Ma la sostanza qual è?
«Ovviamente la sostanza rimane la stessa. Chi opera così è più concorrenziale perché ha alle spalle condotte illecite: punto. Nel nostro settore, la cosa è nota, ormai i margini di manovra sono assai risicati per tutti».

Il che gioco forza comporta il pericolo che gli operatori onesti, stritolati dalle tasse e dalla concorrenza sleale cadano anch'essi nel giro. Un pericolo cui si aggiunge poi quello che siano le stesse pompe di benzina a finire nelle mani di questa mafia dei colletti bianchi. Sì o no?
«Sì purtroppo è così. È chiaro come queste imprese che agiscono nella opacità, imprese piene di risorse in un periodo di crisi dovuto anche alla emergenza coronavirus, pratichino una concorrenza sleale. Tra l'altro c'è un altro rischio sempre taciuto, sempre in agguato».

Quale?
«Se si va avanti così si oltrepasserà il punto di non ritorno. Gli operatori onesti dovranno cedere il passo agli altri, per cui invertire la rotta sarà impossibile: proprio  perché troppo oneroso per la collettività rispetto ai benefici acquisiti. Questo è un tabù di cui nessuno parla».

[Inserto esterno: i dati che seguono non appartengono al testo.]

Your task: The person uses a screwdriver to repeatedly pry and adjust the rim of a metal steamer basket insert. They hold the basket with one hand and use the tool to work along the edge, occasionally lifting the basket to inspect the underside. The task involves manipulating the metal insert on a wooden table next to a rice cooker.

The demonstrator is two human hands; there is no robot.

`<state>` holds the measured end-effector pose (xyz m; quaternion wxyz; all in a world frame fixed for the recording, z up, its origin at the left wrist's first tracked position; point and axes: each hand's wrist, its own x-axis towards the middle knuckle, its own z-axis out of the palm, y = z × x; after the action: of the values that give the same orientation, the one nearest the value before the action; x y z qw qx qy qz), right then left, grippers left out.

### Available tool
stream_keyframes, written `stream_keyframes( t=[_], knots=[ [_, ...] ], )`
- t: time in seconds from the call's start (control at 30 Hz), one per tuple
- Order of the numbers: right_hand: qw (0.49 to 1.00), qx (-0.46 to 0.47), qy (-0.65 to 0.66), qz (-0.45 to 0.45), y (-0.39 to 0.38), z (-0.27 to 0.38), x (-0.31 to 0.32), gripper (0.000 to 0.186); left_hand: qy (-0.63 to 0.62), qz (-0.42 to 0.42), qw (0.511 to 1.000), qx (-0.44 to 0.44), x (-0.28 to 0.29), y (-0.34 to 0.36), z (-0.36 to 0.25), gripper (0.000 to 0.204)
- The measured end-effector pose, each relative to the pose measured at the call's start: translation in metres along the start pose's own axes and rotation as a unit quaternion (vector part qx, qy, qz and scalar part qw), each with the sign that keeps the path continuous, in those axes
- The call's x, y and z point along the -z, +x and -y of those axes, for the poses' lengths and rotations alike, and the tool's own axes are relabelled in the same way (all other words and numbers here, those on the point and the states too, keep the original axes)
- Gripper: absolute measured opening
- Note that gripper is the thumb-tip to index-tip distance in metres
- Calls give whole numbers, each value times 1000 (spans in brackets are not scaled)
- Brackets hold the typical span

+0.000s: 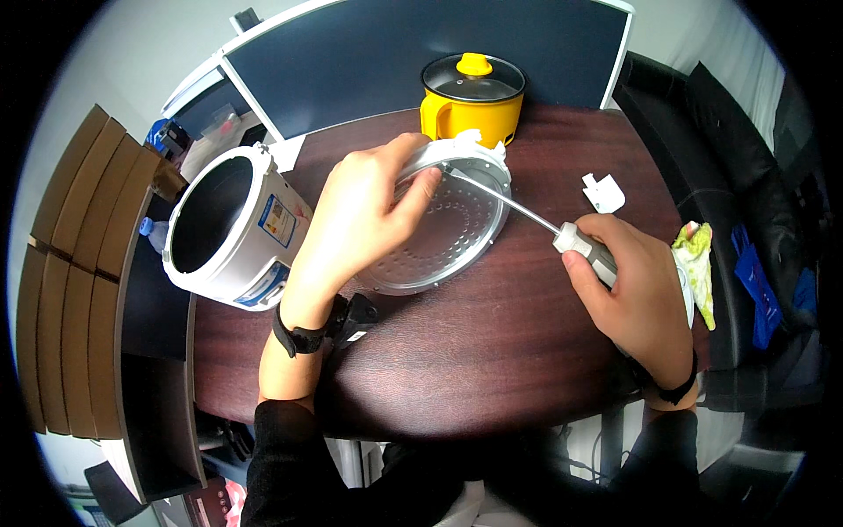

Le autorità sono a conoscenza di questo stato di cose?
«Sì, ormai a tutti i livelli. Io debbo essere sincero. La associazione di cui faccio parte e nella quale sono attivo da tempo, ossia Assopetroli-Assoenergia, nel silenzio generale, sta combattendo una guerra senza quartiere in favore della legalità».

Da quando?
«Da sei anni e più. Noi siamo ben consci del pericolo che si cela dietro questa situazione. Tanto che la nostra associazione sul tema ha avviato un dialogo costante coi più alti livelli delle forze dell'ordine».

E poi?
«E poi con la magistratura, con le commissioni parlamentari, nonché con i ministeri competenti. Davvero non abbiamo lasciato alcunché di intentato».

E adesso?
«Adesso siamo in attesa che qualcosa si muova. Ma la preoccupazione rimane e ci toglie il sonno. Non ne va solo del funzionamento dello Stato. Ne va della tenuta sociale ed economica di una porzione cruciale del sistema Paese».